__What you should do__. Whatever appears in the listing, return all of it exactly.

__Collected data__.

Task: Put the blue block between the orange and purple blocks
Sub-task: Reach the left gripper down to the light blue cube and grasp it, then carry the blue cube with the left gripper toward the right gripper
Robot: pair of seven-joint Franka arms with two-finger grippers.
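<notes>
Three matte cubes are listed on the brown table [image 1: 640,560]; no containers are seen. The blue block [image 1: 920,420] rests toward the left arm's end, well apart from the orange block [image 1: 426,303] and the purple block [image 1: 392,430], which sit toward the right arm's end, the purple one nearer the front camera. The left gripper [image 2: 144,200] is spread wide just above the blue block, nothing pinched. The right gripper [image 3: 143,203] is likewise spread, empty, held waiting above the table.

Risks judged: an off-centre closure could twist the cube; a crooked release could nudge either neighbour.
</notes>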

__Solution to the exercise__.
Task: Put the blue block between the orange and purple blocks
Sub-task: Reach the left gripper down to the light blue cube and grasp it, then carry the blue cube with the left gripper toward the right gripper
Robot: pair of seven-joint Franka arms with two-finger grippers.
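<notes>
Three matte cubes are listed on the brown table [image 1: 640,560]; no containers are seen. The blue block [image 1: 920,420] rests toward the left arm's end, well apart from the orange block [image 1: 426,303] and the purple block [image 1: 392,430], which sit toward the right arm's end, the purple one nearer the front camera. The left gripper [image 2: 144,200] is spread wide just above the blue block, nothing pinched. The right gripper [image 3: 143,203] is likewise spread, empty, held waiting above the table.

Risks judged: an off-centre closure could twist the cube; a crooked release could nudge either neighbour.
</notes>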

No more work remains for this exercise.